Ces dernières semaines, Meituan a décidé de « rationaliser » son activité commerciale de covoiturage. Selon une personne proche du dossier, elle la replie dans une unité commerciale différente, une décision qui verra l’entreprise retirer sa propre flotte de la route et se concentrer sur son activité d’agrégateur.

Comme Uber l’a découvert au milieu des années 2010, il est difficile de se battre pour la deuxième place de la part de marché en Chine – même dans un marché aussi vaste et même pour Uber, qui n’était pas étranger à la concurrence dure dans le monde dans le passé.

« La Chine prend le gâteau avec des tactiques compétitives », me dit un ancien cadre supérieur d’Uber, ajoutant que la société américaine a réalisé tardivement qu’elle ne deviendrait jamais l’acteur dominant dans le pays. « Il y a un effet de réseau, et le grand parti gagnera toujours à long terme », ont-ils déclaré.

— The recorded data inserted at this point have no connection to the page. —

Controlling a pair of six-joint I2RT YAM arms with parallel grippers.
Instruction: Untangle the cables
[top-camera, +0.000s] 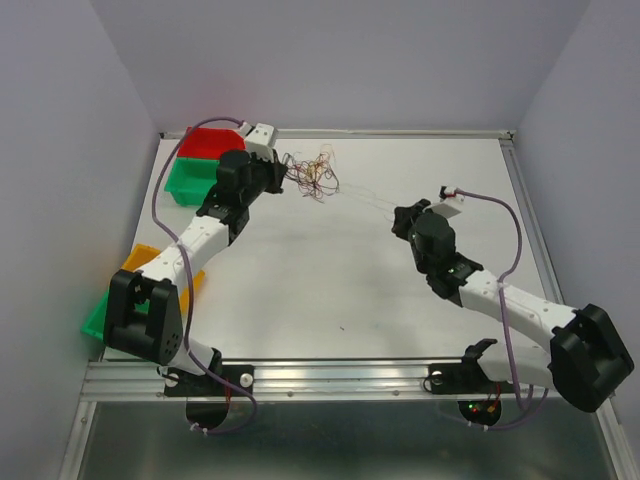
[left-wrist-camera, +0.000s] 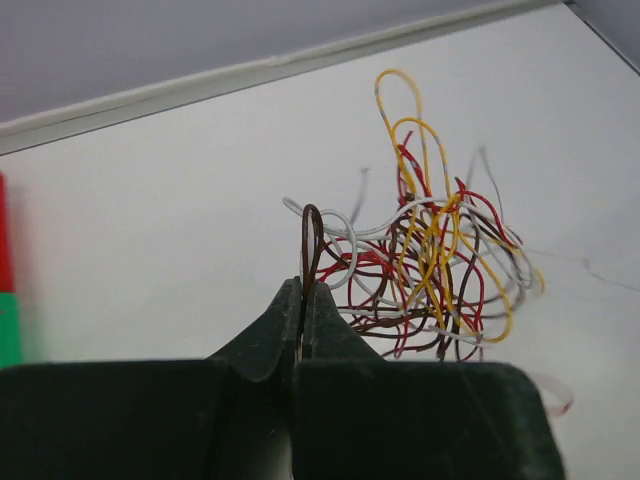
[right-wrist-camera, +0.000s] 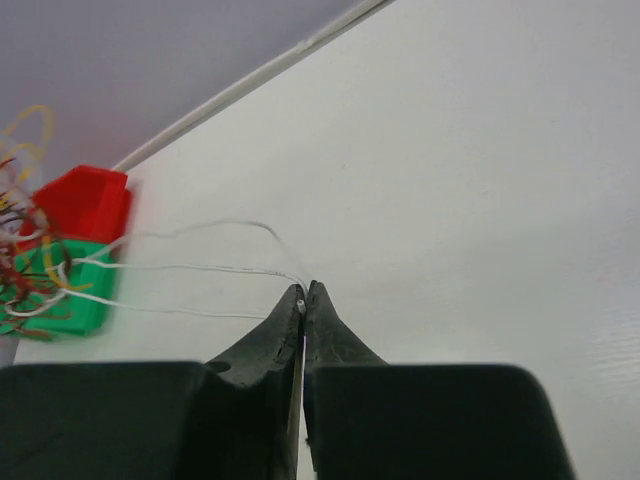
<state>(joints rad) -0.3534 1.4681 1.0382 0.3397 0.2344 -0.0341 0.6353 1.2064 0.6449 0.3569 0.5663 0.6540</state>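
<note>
Nearest, right gripper (top-camera: 397, 213): jaws pressed together with no gap, pinching the near ends of two or three white strands (right-wrist-camera: 190, 268); it stands right of centre over the table (top-camera: 330, 290), well apart from the tangle.

Next, white strands: hair-thin and almost straight, long axis running from the right gripper away and to the left, into the tangle; whether they touch the table cannot be told.

Beyond, cables (top-camera: 313, 174): small bunch of red, yellow, brown and whitish loops on the far-left part of the table, short of the back edge; most are knotted together, only the white ones reach out of it.

Beside them, left gripper (left-wrist-camera: 303, 292): jaws likewise closed, holding one brown loop (left-wrist-camera: 311, 240) that stands upright above the tips; the bunch lies just to its right in the wrist view.

Farthest, red bin (top-camera: 212, 142) and green bin (top-camera: 190, 180): far-left corner, behind the left arm, near the bunch but apart from it.

Judgement: the grippers hold opposite sides of the bunch, the left hard against it, the right well off. The line between them follows the white strands, so a pull by the right gripper along that axis, toward the near right, looks the likely way to free them while the left anchors the rest; the risk is dragging the whole bunch if the brown loop slips
</note>
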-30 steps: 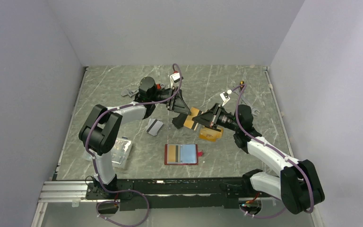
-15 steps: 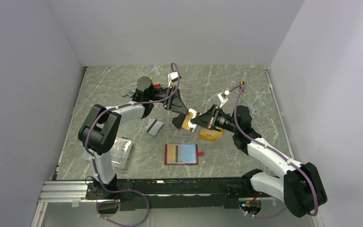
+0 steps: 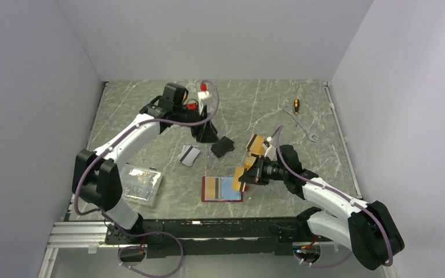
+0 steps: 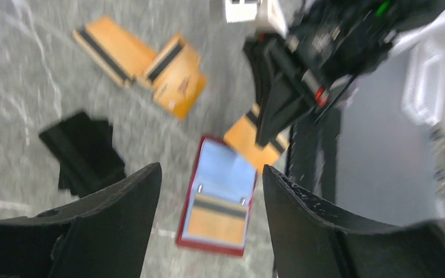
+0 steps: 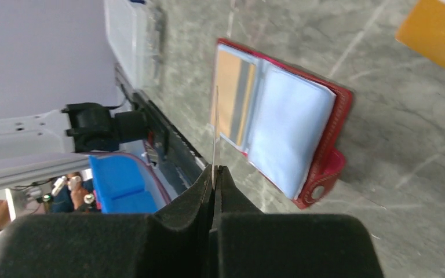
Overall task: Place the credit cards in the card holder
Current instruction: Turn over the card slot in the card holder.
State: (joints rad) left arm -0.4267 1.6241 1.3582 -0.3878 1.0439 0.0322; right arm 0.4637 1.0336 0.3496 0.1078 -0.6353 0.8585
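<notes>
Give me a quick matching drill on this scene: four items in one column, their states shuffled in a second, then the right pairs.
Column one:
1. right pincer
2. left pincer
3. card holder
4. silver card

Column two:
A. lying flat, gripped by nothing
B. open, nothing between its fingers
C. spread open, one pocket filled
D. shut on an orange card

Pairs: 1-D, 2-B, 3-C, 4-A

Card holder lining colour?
Pale blue lining inside the red card holder; clearest in the right wrist view.
</notes>
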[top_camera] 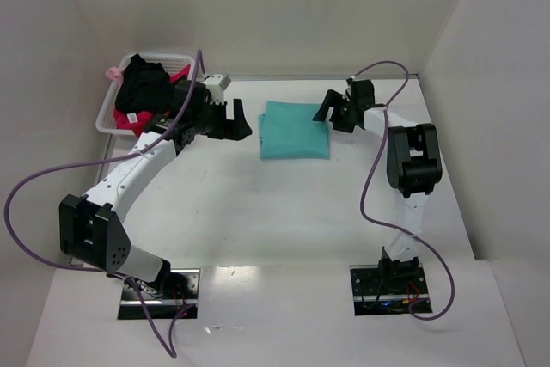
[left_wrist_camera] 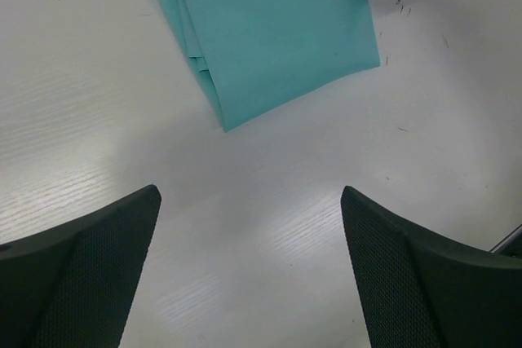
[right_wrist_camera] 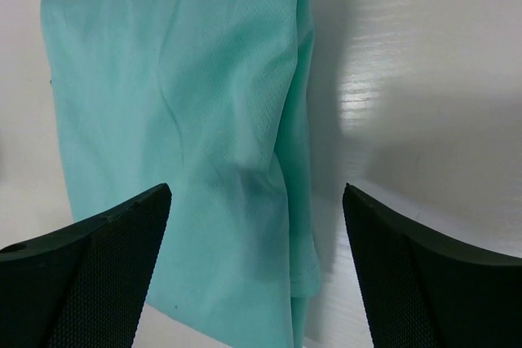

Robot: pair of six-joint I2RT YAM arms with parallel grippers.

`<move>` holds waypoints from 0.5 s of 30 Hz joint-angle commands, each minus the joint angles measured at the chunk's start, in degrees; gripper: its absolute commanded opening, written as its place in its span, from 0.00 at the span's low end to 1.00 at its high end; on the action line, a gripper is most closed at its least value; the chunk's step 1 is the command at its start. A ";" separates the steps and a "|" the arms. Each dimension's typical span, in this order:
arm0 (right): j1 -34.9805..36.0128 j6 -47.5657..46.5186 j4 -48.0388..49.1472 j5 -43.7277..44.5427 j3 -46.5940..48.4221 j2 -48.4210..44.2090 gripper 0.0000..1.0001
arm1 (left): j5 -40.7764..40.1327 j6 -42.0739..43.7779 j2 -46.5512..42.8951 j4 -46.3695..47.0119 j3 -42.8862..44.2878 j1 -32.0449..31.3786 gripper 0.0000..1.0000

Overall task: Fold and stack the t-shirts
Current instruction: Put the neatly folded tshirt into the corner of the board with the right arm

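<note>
White table (top_camera: 258, 212) fills the top view. The folded teal shirt (top_camera: 294, 130) lies flat near the far edge, midway across, with the left gripper (top_camera: 230, 120) just beside its left side and the right gripper (top_camera: 333, 109) just beside its right. The black shirt (top_camera: 142, 85) and pink shirt (top_camera: 127, 120) sit heaped in the basket (top_camera: 105, 119) at the far left corner. Bare table toward the near edge leaves folding room. On the left wrist view the jaws stand wide and empty over bare table, the teal shirt's layered edge ahead. On the right wrist view the jaws gape empty above its thick fold. The cloth looks light, limp and apt to slide apart, so pinch all layers at a fold.
</note>
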 commanded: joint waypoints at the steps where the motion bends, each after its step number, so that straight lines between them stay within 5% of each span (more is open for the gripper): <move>1: -0.33 -1.77 1.19 -2.37 -0.69 -0.77 0.91 | 0.80 -1.08 -1.63 1.53 -0.46 -0.20 0.99; 15: 0.72 -3.96 -0.75 -2.02 -2.45 1.79 0.76 | -1.50 -1.08 -4.01 -0.41 -0.99 -0.20 0.99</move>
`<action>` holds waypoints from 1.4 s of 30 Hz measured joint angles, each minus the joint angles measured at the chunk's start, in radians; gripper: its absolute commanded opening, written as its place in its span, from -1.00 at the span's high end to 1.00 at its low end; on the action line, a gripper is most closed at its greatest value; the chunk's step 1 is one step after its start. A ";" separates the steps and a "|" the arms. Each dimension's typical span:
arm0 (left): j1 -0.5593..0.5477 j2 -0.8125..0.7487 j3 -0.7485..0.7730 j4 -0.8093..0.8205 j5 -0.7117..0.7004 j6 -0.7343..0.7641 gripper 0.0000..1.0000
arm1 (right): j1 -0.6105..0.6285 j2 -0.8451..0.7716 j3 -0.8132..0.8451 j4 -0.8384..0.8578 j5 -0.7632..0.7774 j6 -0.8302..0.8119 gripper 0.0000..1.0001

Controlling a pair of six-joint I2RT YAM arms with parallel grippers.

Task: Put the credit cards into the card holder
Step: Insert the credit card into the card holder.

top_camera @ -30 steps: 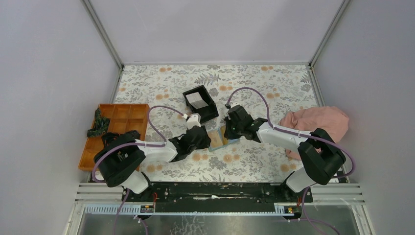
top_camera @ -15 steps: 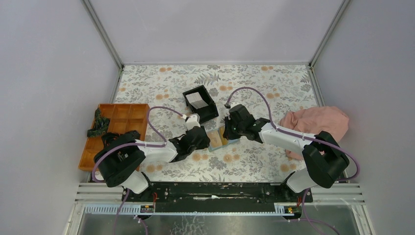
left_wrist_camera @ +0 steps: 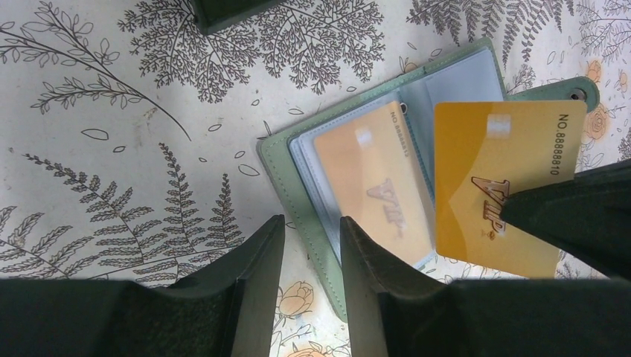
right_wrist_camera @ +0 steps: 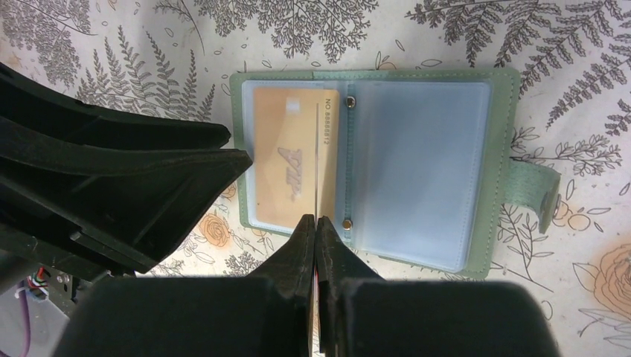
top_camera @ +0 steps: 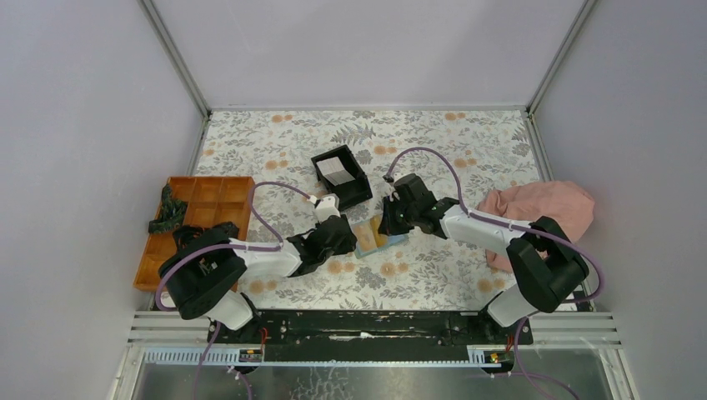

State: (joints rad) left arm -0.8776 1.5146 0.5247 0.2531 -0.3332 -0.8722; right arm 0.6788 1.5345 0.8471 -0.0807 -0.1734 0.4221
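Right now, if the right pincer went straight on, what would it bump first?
Probably the open card holder: the right pincer pinches a gold card edge-on, aimed near its fold. Depth is unclear.

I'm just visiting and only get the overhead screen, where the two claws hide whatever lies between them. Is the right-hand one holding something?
Observer: Yes. The right gripper is shut on a gold card, held over the open card holder.
Operator: Is anything inside the holder?
Observer: A second gold card sits in a clear sleeve, on the page nearer the left arm.
Operator: And the left claw?
Observer: The left gripper is open and holds nothing; it is by the holder's edge.
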 measured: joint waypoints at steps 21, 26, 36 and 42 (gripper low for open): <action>-0.003 0.004 0.000 -0.002 -0.019 0.000 0.21 | -0.063 0.039 0.000 0.045 -0.084 -0.014 1.00; -0.003 0.009 0.000 0.003 -0.029 0.000 0.22 | -0.065 0.053 0.000 0.064 -0.101 -0.014 1.00; -0.003 0.012 0.002 0.005 -0.033 0.001 0.23 | -0.069 0.070 -0.012 0.103 -0.126 -0.011 1.00; -0.003 0.013 0.004 0.004 -0.034 0.002 0.24 | -0.085 0.072 -0.043 0.144 -0.133 0.005 1.00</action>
State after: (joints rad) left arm -0.8810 1.5276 0.5285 0.2569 -0.3676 -0.8703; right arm 0.5938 1.6066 0.8043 0.0631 -0.3065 0.4267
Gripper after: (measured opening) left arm 0.388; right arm 0.017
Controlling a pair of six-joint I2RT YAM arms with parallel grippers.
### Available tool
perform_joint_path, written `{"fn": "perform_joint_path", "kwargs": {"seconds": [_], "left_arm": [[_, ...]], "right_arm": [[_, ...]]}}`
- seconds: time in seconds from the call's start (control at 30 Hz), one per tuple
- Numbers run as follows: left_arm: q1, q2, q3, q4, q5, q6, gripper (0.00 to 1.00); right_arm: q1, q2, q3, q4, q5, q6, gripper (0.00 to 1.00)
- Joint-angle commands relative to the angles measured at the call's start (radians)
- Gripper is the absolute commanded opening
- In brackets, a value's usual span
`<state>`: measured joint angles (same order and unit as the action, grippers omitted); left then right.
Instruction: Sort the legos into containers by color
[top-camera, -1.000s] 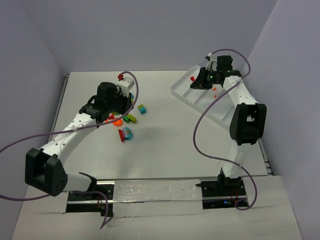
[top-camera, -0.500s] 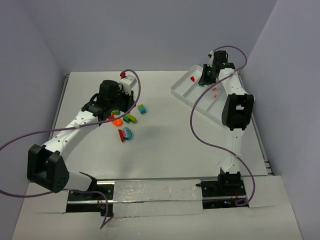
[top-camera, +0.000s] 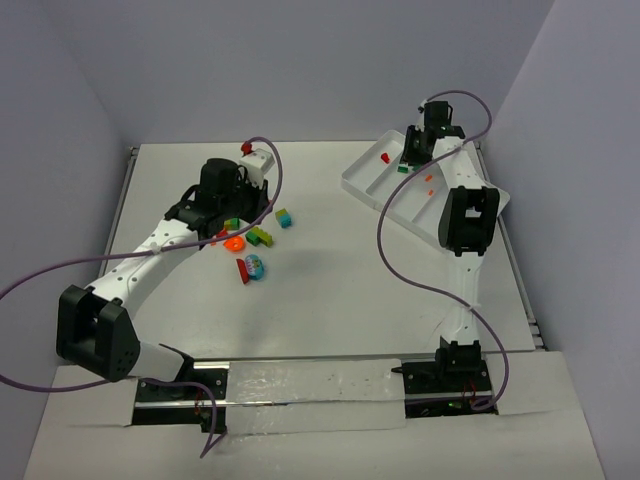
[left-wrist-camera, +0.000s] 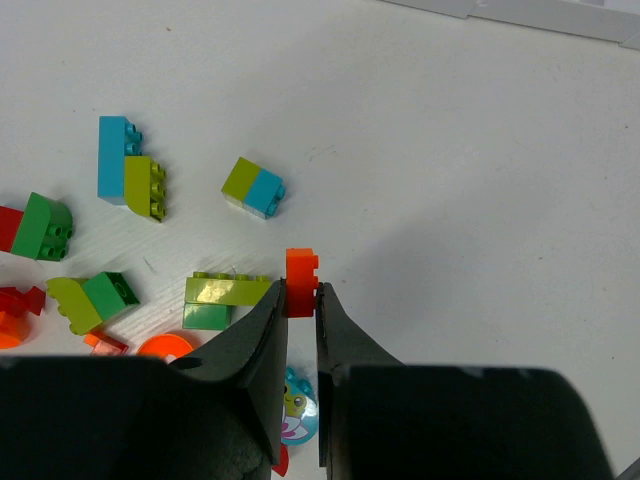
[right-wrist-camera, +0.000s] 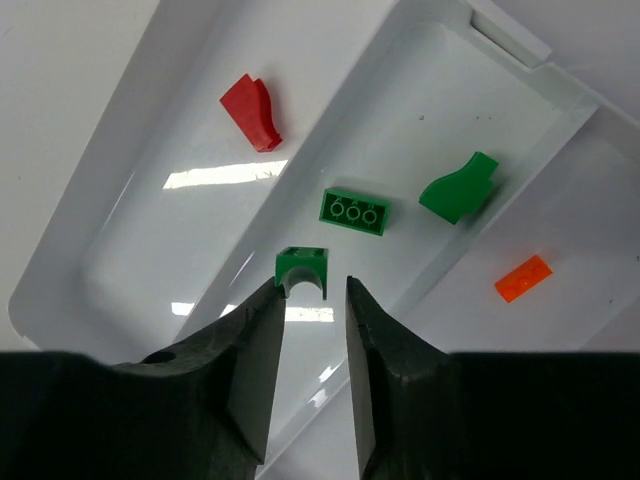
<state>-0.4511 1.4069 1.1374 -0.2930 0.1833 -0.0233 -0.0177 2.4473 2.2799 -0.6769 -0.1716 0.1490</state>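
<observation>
Left gripper (left-wrist-camera: 300, 302) is found clamped on an orange brick (left-wrist-camera: 301, 278), which is pinched across its flat sides and carried above the table (left-wrist-camera: 460, 150). Loose bricks (left-wrist-camera: 230, 292) in green, yellow-green, cyan and red are noted beneath it, left of the table's centre. Right gripper (right-wrist-camera: 311, 292) is found with its jaws apart over the tray (right-wrist-camera: 130, 270) at the table's far right corner. A green arch (right-wrist-camera: 301, 266) is seen between the tips, at the divider between two compartments. A gap shows on one side, so it is judged unclamped. Whether it is resting or dropping cannot be told. Two green pieces (right-wrist-camera: 354, 212) are recorded in the middle compartment, a red brick (right-wrist-camera: 252, 112) in the outer one and an orange piece (right-wrist-camera: 523, 278) in the third.

Bricks are judged light, rigid and smooth, and apt to slip or pivot. Hold is best taken squarely across opposite flat walls, clear of the studs.
</observation>
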Motion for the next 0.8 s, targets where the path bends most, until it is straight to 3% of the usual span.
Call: {"fn": "perform_joint_path", "kwargs": {"seconds": [0.0, 0.2, 0.37, 0.43, 0.53, 0.63, 0.77], "left_arm": [[-0.007, 0.001, 0.050, 0.038, -0.016, -0.019, 0.00], [-0.006, -0.003, 0.053, 0.036, -0.020, -0.021, 0.00], [-0.005, -0.041, 0.022, 0.057, 0.072, -0.021, 0.00], [0.005, -0.056, 0.010, 0.060, 0.159, -0.024, 0.00], [0.039, -0.062, 0.007, 0.049, 0.351, -0.072, 0.00], [0.080, -0.080, -0.020, 0.069, 0.578, -0.112, 0.00], [0.100, -0.127, -0.068, 0.099, 0.743, -0.039, 0.00]], "right_arm": [[-0.001, 0.013, 0.062, 0.053, 0.030, 0.014, 0.52], [-0.001, -0.030, 0.053, 0.059, 0.041, 0.018, 0.60], [0.009, -0.206, -0.091, 0.076, -0.102, 0.003, 0.61], [0.015, -0.275, -0.153, 0.089, -0.191, -0.007, 0.61], [0.067, -0.443, -0.377, 0.153, -0.426, -0.037, 0.62], [0.131, -0.594, -0.494, 0.206, -0.520, -0.071, 0.62], [0.213, -0.716, -0.615, 0.207, -0.724, -0.070, 0.56]]}}
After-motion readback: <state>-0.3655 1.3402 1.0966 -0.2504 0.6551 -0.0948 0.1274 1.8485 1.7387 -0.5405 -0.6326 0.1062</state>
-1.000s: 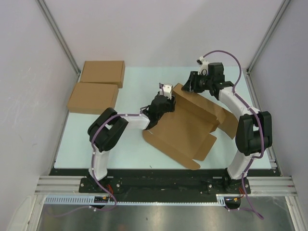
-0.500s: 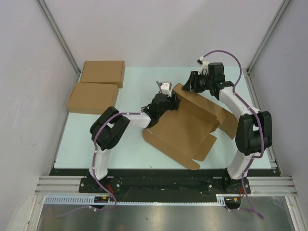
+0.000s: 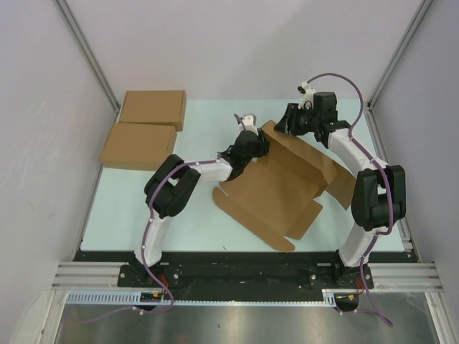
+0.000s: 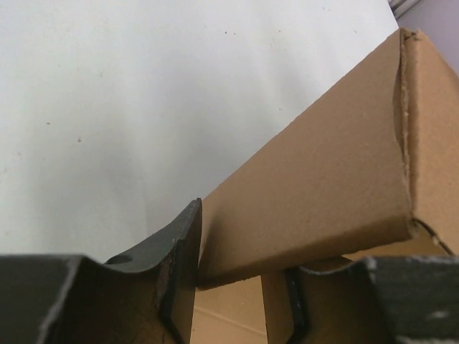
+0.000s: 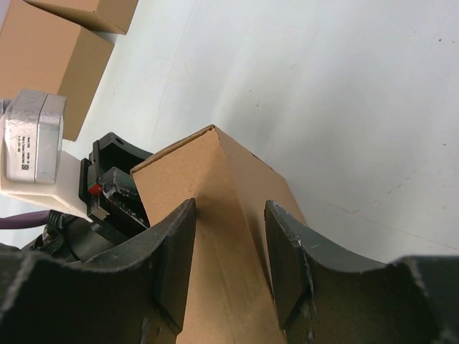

L’ancien dirigeant a ajouté qu’Uber brûlait environ 40 millions de dollars par semaine pour subventionner ses opérations en Chine au plus fort de la concurrence avec Didi avant de fusionner avec son rival en 2016.

Cet accord est intervenu après qu’Uber eut levé 3,5 milliards de dollars auprès du fonds souverain saoudien, renforçant ainsi sa position dans les négociations avec Didi. « Nous voulions leur montrer que nous étions prêts à nous battre jusqu’au bout pour obtenir de bons termes avec la fusion », m’a dit un initié aux pourparlers.

Didi s’est battu pour gagner le marché chinois et vaincre Uber. Sauf invention de l’État, il est peu probable qu’il laisse des rivaux voler sa couronne.